Just put all that stuff in the blender (Vitamix lovers unite!) and let it spin until it’s the right consistency.

Give it a taste and see what else it needs.  If it’s not right, but you’re not sure why, try a pinch or two more of salt.  Spin it up and try it.  Still not right?  Add another splash of lemon.  Still not perfect?  Add more garlic, or more hot sauce!

Other possibilities to make it more interesting include:

Olives – Pureed with the beans if you want them to disappear, otherwise cut them up and mix in when you’re done with the blending.

Salsa – Onion-y and tomato-y deliciousness


Artichoke Hearts


Plain Yogurt

Saw a recipe today for Hummus with Peanut Butter…somebody try that and let me know how it is!

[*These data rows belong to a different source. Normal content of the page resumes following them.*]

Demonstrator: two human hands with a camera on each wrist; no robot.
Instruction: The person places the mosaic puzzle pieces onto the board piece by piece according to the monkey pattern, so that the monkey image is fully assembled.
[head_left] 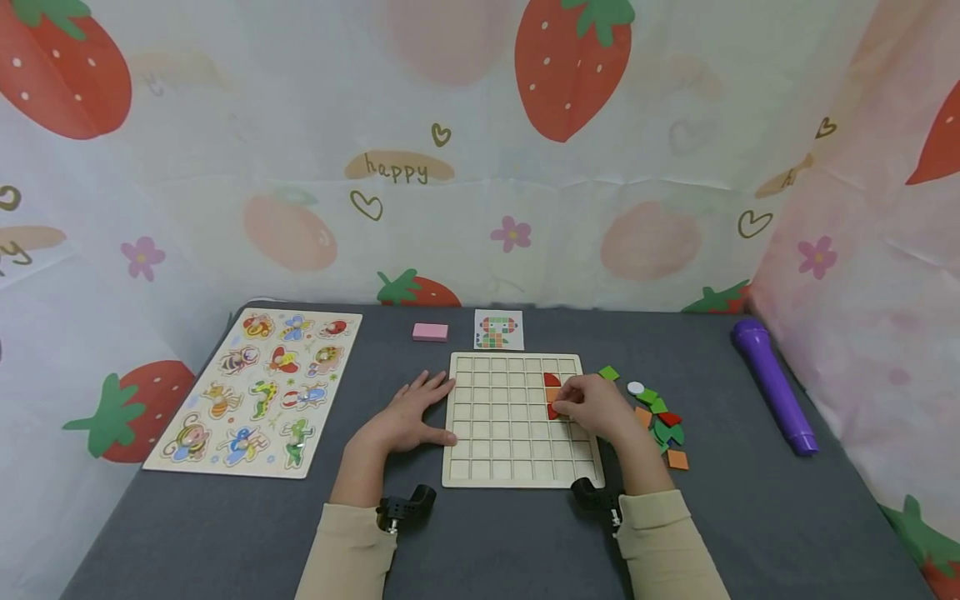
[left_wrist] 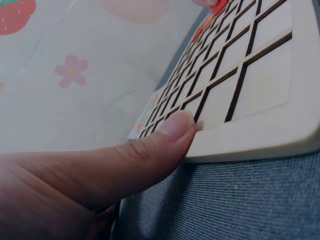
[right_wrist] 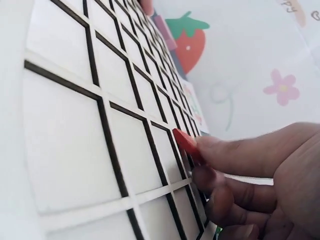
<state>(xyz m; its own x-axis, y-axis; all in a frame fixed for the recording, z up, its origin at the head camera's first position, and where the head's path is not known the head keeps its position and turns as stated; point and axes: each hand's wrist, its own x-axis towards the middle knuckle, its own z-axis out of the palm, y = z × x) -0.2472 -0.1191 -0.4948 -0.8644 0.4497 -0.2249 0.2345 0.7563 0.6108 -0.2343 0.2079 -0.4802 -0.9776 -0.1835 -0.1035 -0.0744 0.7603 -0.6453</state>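
Observation:
A pale wooden grid board [head_left: 495, 433] lies flat on the dark grey table. My right hand [head_left: 596, 404] is over its right side, pinching a small red piece [right_wrist: 186, 144] between thumb and fingers at one of the cells. Just above in the same column sit an orange square [head_left: 552, 394] and another red piece [head_left: 551, 380] with a curved side. At the left edge rests my left hand [head_left: 405, 417], fingers spread, with its thumb [left_wrist: 160, 137] on the board's rim.
Loose green, orange, red and white pieces, among them an orange square [head_left: 677, 460], lie right of the board. Behind it are a pattern card [head_left: 498, 339] and a pink block [head_left: 430, 332]. An insect picture board [head_left: 225, 400] lies left, a purple cylinder [head_left: 772, 387] far right.

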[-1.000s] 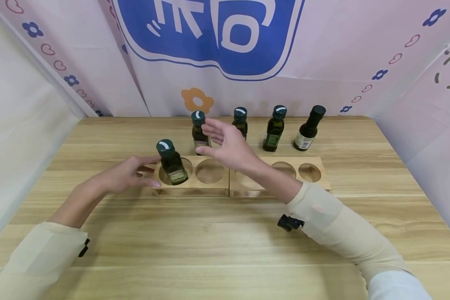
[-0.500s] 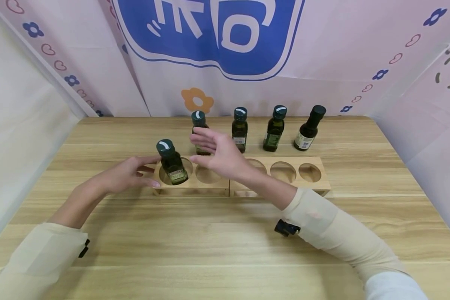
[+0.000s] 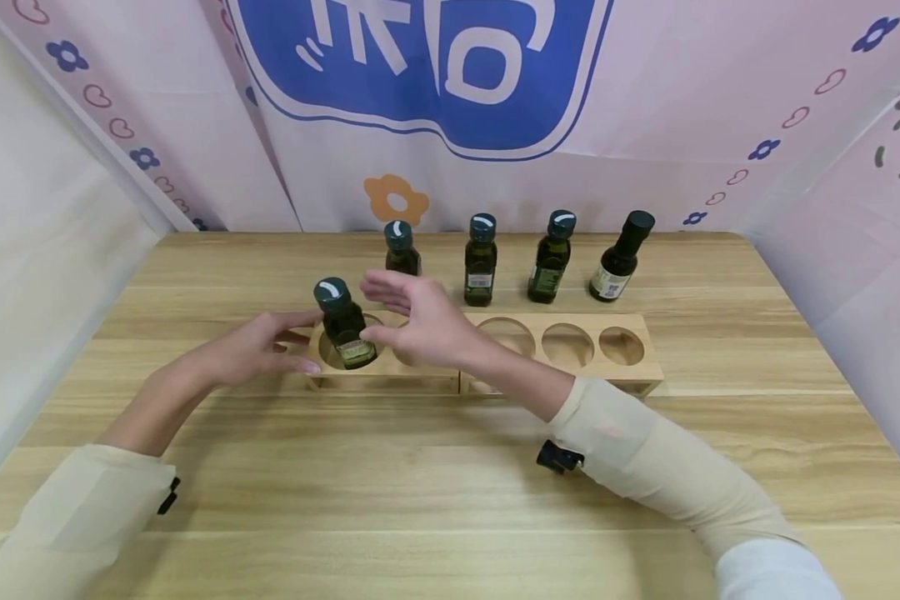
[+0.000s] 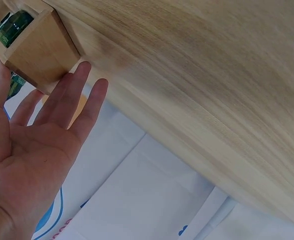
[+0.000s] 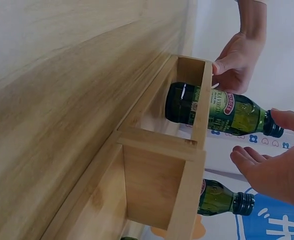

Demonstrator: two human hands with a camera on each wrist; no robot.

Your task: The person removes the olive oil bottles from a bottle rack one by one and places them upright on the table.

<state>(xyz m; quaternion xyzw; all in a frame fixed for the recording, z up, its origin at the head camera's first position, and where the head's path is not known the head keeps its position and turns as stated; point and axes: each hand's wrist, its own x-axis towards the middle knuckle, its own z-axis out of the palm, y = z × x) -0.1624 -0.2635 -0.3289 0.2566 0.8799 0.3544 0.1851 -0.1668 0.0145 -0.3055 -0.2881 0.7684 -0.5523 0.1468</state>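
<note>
An olive oil bottle [image 3: 350, 329] with a dark green cap stands leaning in the leftmost hole of a wooden rack [image 3: 459, 358]. In the right wrist view that bottle [image 5: 219, 110] reaches down through the hole. My left hand [image 3: 251, 354] rests at the rack's left end, thumb at the front corner and fingers at the back. Loosely extended fingers [image 4: 77, 97] lie against the end face in the left wrist view. My right hand [image 3: 427, 321] is held above the rack just right of the bottle, fingers straight and thumb apart. In the right wrist view its fingertips are right by the cap.
Behind the rack stand a second bottle [image 3: 402, 254], partly hidden by my right hand, a third [image 3: 480, 262], a fourth [image 3: 548, 258] and a slimmer black-capped one [image 3: 615, 258]. The table's back edge meets a printed cloth [image 3: 645, 108].
My right hand has moved left and toward me, from beside the second back-row bottle to the bottle in the rack. The third back-row bottle has come into full view. The left hand has stayed put.
</note>
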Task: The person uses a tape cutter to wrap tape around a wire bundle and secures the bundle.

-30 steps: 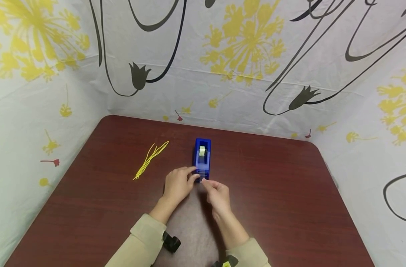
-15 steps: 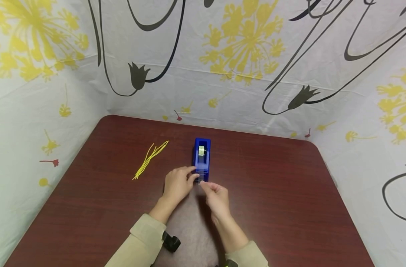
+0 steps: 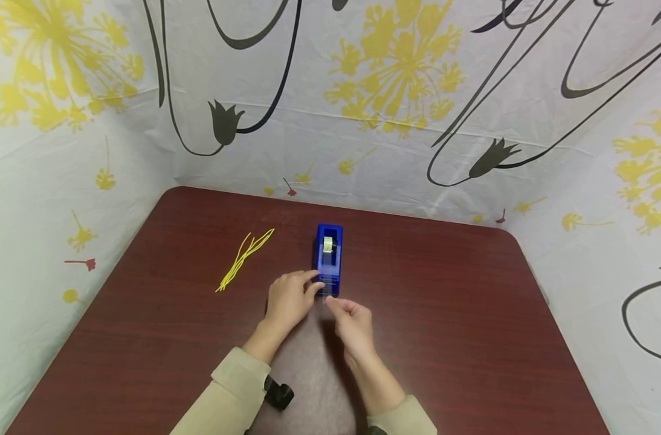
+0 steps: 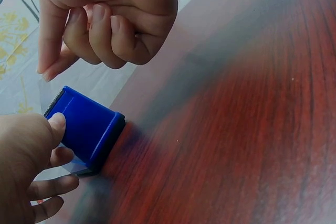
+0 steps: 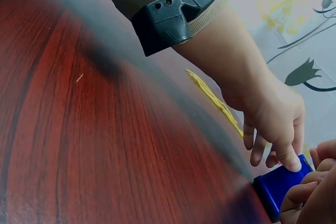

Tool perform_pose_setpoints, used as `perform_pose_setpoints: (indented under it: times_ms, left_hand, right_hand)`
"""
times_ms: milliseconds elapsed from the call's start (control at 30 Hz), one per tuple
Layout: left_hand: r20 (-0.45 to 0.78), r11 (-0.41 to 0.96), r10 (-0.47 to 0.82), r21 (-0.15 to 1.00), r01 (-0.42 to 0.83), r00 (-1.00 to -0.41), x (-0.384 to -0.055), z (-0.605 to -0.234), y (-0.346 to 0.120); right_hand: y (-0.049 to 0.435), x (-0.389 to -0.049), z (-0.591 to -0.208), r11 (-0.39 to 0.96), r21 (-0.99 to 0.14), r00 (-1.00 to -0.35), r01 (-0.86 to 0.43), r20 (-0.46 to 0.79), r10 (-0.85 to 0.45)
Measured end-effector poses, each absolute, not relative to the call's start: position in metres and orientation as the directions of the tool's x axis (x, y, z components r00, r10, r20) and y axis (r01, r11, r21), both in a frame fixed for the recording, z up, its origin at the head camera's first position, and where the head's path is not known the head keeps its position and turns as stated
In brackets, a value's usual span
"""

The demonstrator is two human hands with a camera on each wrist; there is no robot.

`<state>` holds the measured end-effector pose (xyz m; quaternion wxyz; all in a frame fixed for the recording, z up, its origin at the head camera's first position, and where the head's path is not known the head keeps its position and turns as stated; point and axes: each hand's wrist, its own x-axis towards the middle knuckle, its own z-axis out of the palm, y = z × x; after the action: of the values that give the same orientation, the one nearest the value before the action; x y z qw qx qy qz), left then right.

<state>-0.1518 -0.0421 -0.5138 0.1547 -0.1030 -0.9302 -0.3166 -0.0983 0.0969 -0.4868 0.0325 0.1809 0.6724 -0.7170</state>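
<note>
A blue tape dispenser [image 3: 329, 267] with a small roll of clear tape [image 3: 328, 244] stands on the dark red table. My left hand [image 3: 289, 300] grips its near end from the left. In the left wrist view the thumb lies on the blue front face [image 4: 88, 124], just below the serrated cutter [image 4: 54, 103]. Right in front of the dispenser, my right hand [image 3: 354, 324] pinches the tape's end between thumb and forefinger, other fingers curled in. A short clear stretch runs from the cutter to that pinch, faint in the left wrist view.
Several thin yellow strings [image 3: 245, 260] lie in a loose bundle left of the dispenser. A white cloth [image 3: 406, 175] printed with yellow and black flowers stands behind the wooden table [image 3: 444, 314] and at both sides. Each wrist wears a black camera, the left one [image 3: 278, 395] showing clearly.
My right hand has drawn slightly toward me and away from the cutter, pulling the tape end out a little. The left hand and the dispenser have stayed in place.
</note>
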Motion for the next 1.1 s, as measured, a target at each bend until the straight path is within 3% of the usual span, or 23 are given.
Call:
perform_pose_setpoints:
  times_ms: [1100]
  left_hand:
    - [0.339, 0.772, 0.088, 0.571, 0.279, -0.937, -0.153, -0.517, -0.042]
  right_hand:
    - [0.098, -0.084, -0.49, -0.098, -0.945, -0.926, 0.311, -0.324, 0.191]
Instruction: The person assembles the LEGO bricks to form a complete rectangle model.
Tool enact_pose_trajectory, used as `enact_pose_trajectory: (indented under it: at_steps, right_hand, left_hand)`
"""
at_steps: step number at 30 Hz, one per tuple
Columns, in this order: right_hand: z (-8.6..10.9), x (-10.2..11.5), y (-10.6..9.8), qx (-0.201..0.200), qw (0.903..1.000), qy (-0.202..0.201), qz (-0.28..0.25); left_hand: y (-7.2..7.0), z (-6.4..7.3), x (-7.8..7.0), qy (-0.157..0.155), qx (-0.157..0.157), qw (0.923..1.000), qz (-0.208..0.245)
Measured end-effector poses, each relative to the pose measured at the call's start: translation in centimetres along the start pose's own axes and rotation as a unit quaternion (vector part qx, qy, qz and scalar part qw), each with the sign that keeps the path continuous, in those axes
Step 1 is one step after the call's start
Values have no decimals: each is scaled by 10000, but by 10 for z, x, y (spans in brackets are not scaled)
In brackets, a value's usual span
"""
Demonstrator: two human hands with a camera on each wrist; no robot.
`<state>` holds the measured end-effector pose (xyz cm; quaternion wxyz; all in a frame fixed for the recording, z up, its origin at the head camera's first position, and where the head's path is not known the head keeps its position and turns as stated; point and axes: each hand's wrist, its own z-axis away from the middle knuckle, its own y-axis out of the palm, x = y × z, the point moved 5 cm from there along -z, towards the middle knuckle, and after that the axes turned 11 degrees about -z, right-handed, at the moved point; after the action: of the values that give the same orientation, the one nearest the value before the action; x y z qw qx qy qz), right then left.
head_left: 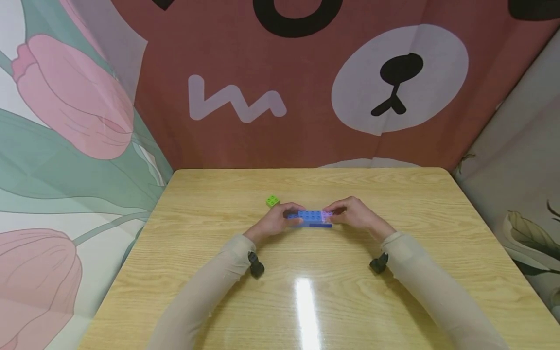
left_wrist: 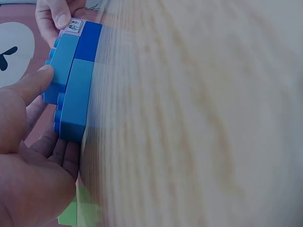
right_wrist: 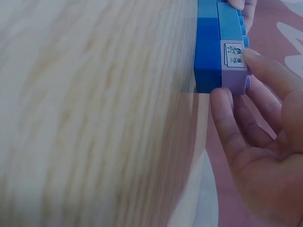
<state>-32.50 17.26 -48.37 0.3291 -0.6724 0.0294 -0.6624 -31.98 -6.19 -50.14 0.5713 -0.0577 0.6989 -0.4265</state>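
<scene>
Lilac plastic is what my right hand (head_left: 356,214) pinches: the printed brick (right_wrist: 233,71) at the right end of the stack (head_left: 310,218), above the dark-blue brick (right_wrist: 207,56) and beside the upper light-blue brick (left_wrist: 64,61). My left hand (head_left: 276,221) grips the other end, thumb against that upper brick, fingers near the exposed end of the lower light-blue brick (left_wrist: 76,101), all down on the wooden table (head_left: 210,204). Whether the printed brick is fully seated, I cannot tell. Uneven pressure from my right thumb could tip it crooked; a slack left hold could let everything skid, and bending could open the lower seam. Swinging my left hand back could knock the green brick (head_left: 272,201) just behind it.
</scene>
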Motion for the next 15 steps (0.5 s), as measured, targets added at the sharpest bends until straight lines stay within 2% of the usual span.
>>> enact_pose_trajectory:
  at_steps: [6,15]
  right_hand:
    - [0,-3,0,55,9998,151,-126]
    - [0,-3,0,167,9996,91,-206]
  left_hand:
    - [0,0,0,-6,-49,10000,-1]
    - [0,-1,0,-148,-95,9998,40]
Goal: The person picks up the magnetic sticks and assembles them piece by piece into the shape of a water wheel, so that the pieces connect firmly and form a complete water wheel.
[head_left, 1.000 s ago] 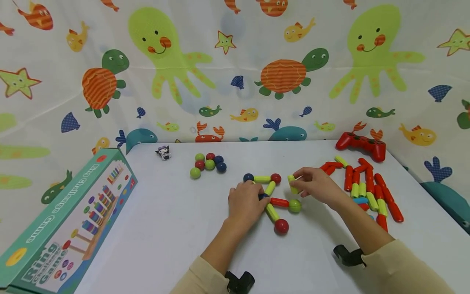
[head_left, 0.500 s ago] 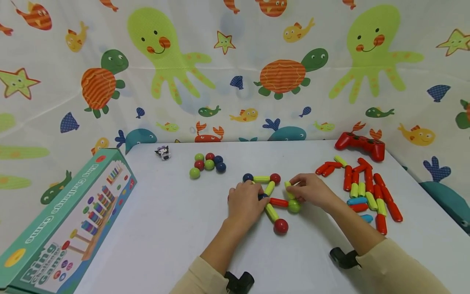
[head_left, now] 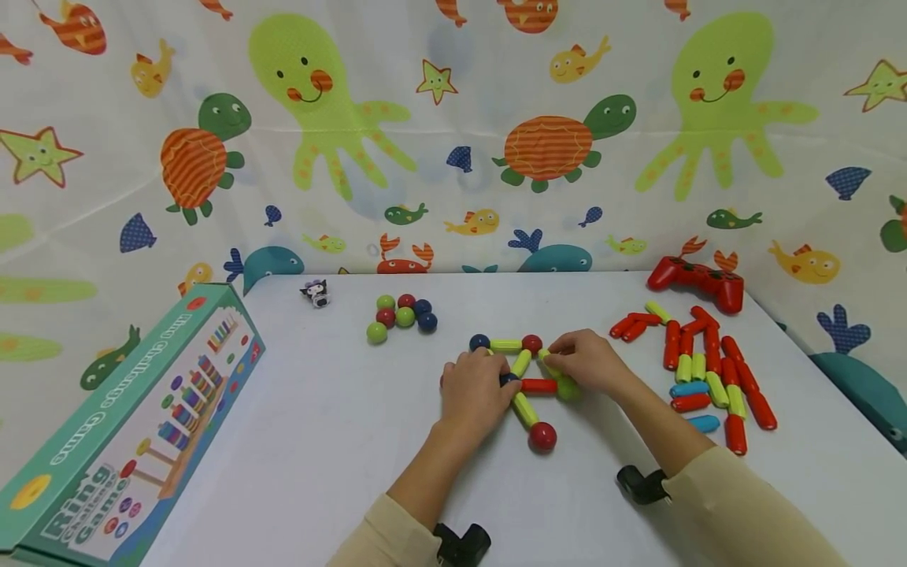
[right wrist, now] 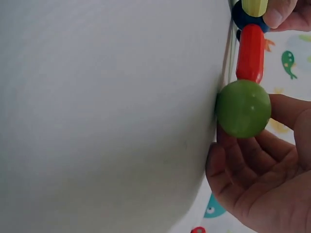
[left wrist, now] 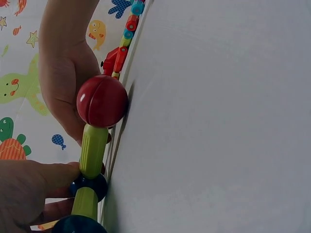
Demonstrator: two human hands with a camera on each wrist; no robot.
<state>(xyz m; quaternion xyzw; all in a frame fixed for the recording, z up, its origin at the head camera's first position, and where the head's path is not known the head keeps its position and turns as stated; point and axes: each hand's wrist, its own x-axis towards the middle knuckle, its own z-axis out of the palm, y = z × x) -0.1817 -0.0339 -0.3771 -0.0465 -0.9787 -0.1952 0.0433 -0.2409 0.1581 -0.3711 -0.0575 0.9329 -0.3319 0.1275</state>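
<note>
On the white table (head_left: 283,441), mid-frame, the left hand (head_left: 473,394) pinches a dark-blue ball (head_left: 509,379) of a ball-and-rod figure (head_left: 540,386); the right hand (head_left: 586,362) pinches a lime rod (head_left: 544,357) at its right. Sea-animal-print fabric (head_left: 453,118) fills the upper frame.

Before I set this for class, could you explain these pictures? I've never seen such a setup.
No robot here, just a person's bare left hand and right hand. The wide views come from a head camera looking down; the others, from cameras on each wrist. The left hand grips a dark blue ball in a ball-and-stick structure; the right pinches a yellow-green stick beside a green ball. Also on the white table: loose balls, loose sticks, a red controller, a small figure and a box.
</note>
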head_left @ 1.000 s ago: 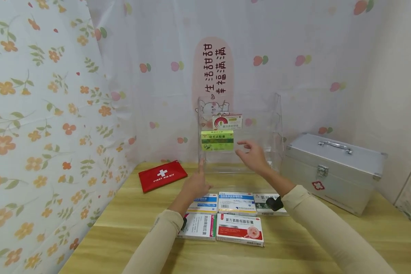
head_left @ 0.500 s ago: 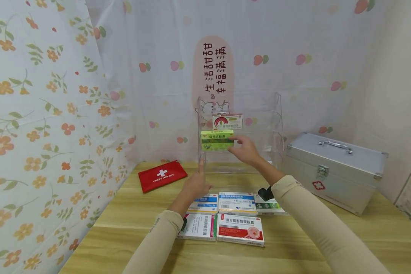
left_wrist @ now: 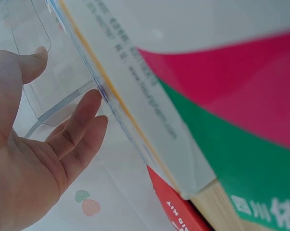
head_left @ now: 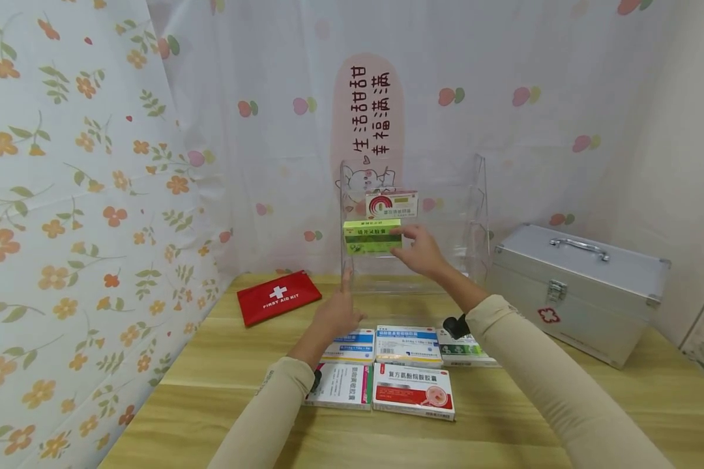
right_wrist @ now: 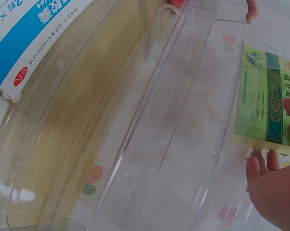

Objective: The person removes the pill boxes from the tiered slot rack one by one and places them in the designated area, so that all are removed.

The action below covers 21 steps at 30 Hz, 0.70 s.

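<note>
My right hand point(head_left: 421, 253) is at the right end of a green medicine box point(head_left: 368, 238), its finger and thumb over the end of the front face. The box stands upright in a clear acrylic rack point(head_left: 440, 277); in the right wrist view the fingertips lie on the green box point(right_wrist: 255, 103) too. Behind and above it sits a white medicine box with a red swirl point(head_left: 392, 205). My left hand point(head_left: 336, 316) holds nothing, index finger extended up at the rack's lower left corner. In the left wrist view that hand point(left_wrist: 44, 159) has loosely bent fingers beside the rack.
Below the rack lie several medicine boxes in two rows, among them a red and white one point(head_left: 413, 389) and a blue and white one point(head_left: 409, 345). A red first aid pouch point(head_left: 278, 298) lies left. A silver metal case point(head_left: 575, 293) stands right.
My right hand has moved left from beside the green box onto its right end. The left hand keeps its place at the rack's corner.
</note>
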### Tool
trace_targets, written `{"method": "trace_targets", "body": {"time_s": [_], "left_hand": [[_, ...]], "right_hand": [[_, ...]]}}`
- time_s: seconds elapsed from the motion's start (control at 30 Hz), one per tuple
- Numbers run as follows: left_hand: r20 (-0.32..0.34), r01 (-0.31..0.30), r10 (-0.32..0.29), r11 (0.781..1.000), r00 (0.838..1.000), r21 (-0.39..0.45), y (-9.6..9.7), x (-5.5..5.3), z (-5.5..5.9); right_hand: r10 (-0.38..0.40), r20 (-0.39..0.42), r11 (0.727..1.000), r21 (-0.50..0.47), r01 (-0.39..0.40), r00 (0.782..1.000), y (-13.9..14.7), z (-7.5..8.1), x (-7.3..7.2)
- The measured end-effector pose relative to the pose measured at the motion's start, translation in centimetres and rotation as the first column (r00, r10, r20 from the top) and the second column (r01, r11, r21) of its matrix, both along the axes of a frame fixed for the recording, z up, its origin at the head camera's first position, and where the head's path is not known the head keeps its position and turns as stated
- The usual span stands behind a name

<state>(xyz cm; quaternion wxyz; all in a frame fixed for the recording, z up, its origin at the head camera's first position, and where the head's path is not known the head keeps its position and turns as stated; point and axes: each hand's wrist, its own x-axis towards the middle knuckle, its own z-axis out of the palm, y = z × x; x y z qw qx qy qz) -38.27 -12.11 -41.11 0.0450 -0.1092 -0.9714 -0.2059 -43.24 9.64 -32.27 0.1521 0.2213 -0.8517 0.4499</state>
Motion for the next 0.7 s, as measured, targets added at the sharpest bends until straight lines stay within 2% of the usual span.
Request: {"method": "trace_targets", "body": {"time_s": [0.17, 0.33, 0.47, 0.7], "left_hand": [[0.007, -0.006, 0.006, 1.000, 1.000, -0.004, 0.07, -0.01, 0.21], [0.017, -0.005, 0.006, 1.000, 1.000, -0.008, 0.07, -0.01, 0.13], [0.018, -0.008, 0.008, 1.000, 1.000, -0.011, 0.07, 0.00, 0.06], [0.023, -0.013, 0.013, 1.000, 1.000, 0.006, 0.13, -0.06, -0.05]], "right_hand": [[0.019, 0.006, 1.000, -0.021, -0.019, 1.000, -0.11, 0.31, -0.01], [0.051, -0.009, 0.998, 0.027, -0.051, 0.999, 0.20, 0.45, 0.02], [0.059, -0.062, 0.995, 0.080, -0.053, 0.996, 0.41, 0.42, -0.10], [0.027, -0.140, 0.994, 0.104, -0.012, 0.990, 0.54, 0.36, -0.35]]}}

California Hummus with a California Apple, California Queso Cotija (and some pretzels)
California Hummus with a California Apple, California Queso Cotija (and some pretzels)

Now, smear it on bread instead of mayonnaise, dip your chips, vegetables, pita bread, crackers, whatever else, in it and enjoy!

So, today I got to play in the kitchen, eat one of my favorite snacks, settle in more to my home-place.  A good day.

*If you use dried Garbanzo Beans, you’ll need to either soak them overnight, or boil them for 5 minutes or so, then let them sit for a couple of hours.  Either way, the next step is to drain them, add new water, bring to a boil, cover and simmer for between 1 and 3 hours, depending on how old your beans are!  Salt them after they’re cooked.